↓↓↓

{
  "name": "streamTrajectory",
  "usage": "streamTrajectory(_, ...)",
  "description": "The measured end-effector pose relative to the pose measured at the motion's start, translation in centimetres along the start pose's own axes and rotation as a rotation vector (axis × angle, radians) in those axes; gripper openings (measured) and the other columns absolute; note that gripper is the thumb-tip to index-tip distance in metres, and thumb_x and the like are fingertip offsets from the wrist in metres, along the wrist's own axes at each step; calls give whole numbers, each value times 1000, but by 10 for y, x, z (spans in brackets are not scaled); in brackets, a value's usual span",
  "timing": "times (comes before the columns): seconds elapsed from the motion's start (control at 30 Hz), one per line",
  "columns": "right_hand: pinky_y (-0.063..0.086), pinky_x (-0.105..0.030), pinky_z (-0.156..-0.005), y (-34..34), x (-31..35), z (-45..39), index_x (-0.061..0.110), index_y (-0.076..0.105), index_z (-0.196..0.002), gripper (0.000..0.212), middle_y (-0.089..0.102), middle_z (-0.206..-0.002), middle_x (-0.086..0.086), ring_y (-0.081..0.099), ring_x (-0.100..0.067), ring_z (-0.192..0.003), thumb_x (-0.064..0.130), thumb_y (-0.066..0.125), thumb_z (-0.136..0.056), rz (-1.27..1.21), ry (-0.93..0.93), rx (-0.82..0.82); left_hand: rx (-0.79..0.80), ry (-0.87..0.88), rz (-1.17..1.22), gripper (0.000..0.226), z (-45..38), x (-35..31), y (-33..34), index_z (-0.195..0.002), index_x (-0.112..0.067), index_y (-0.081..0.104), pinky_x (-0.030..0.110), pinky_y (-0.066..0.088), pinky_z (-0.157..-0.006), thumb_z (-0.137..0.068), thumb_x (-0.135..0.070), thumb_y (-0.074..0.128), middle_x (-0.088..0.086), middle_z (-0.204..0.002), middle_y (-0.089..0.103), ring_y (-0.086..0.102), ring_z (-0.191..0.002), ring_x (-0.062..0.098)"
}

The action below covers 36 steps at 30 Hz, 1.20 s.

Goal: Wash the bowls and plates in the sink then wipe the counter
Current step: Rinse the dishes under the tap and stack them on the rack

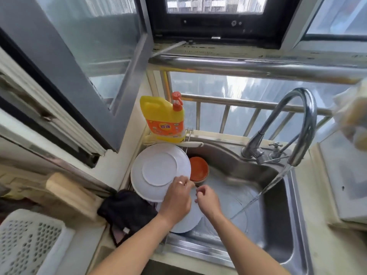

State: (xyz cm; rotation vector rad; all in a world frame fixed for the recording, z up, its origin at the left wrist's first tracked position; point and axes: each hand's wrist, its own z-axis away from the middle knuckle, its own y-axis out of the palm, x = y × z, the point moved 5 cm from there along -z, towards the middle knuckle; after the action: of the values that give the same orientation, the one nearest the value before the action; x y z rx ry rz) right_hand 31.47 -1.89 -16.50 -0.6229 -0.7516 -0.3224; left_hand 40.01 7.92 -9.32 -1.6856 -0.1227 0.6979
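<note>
Plates: two white, upside-down plate (159,171) gripped at rim by left hand (177,197); lower plate (188,221) beneath. One orange bowl (198,169). Right hand (207,199) loosely curled, holding nothing; sink basin (278,225) open at right.

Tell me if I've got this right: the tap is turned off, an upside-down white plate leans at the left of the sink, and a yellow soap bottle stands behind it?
Not quite. The tap is running: the head view shows a stream of water falling into the sink. The rest holds: the white plate sits upside down at the left, the yellow soap bottle behind it.

Steel sink (294,231) holds white plates (160,171) (orange bowl (198,168) too).
</note>
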Motion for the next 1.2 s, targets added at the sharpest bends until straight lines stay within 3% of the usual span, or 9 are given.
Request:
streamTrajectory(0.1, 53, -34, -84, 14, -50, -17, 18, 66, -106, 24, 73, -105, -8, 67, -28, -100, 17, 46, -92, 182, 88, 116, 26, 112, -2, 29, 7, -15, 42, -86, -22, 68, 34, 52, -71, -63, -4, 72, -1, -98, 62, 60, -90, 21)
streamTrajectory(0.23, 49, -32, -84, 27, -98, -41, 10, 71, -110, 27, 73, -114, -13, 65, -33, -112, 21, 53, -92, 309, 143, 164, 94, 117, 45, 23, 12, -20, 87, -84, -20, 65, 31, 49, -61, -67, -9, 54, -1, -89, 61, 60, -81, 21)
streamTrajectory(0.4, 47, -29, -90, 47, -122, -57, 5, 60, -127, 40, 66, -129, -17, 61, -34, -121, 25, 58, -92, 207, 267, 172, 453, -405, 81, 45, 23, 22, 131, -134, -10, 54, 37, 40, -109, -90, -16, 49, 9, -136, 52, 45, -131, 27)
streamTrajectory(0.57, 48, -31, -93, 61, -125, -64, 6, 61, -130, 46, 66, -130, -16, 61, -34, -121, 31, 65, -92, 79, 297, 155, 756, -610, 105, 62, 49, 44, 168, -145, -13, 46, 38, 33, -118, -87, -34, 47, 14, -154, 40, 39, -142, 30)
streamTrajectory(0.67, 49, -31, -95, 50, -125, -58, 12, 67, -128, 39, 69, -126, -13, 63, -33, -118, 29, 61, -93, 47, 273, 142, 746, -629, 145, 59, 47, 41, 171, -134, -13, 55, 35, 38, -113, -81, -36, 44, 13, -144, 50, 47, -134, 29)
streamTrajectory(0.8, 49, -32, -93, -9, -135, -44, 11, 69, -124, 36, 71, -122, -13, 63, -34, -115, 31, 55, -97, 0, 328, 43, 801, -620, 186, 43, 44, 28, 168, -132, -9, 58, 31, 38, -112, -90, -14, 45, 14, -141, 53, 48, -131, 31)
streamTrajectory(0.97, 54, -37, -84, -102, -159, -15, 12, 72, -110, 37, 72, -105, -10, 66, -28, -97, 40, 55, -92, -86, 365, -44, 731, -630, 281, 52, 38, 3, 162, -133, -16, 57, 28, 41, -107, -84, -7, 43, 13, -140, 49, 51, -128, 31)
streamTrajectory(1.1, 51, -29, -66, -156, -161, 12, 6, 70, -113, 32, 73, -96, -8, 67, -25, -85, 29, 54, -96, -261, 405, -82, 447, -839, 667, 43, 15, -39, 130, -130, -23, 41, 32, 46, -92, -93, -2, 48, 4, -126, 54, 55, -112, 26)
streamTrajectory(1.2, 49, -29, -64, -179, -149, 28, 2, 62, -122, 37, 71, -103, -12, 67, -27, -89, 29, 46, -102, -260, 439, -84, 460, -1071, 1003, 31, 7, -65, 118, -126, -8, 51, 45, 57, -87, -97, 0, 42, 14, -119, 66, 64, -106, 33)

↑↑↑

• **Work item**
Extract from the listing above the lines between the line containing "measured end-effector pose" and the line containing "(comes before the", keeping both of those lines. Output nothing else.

• **Answer to this problem**
  "description": "The measured end-effector pose relative to the pose measured at the motion's start, translation in centimetres along the start pose's own axes and rotation as a rotation vector (axis × angle, radians) in those axes; gripper openings (measured) and the other columns absolute; note that gripper is the thumb-tip to index-tip distance in metres, and thumb_x and the like are fingertip offsets from the wrist in metres, along the wrist's own axes at each step; calls give whole numbers, each value times 1000, but by 10 for y, x, z (spans in brackets are not scaled); in brackets, a value's usual span",
  "timing": "times (comes before the columns): seconds elapsed from the motion's start (control at 30 Hz), one per line",

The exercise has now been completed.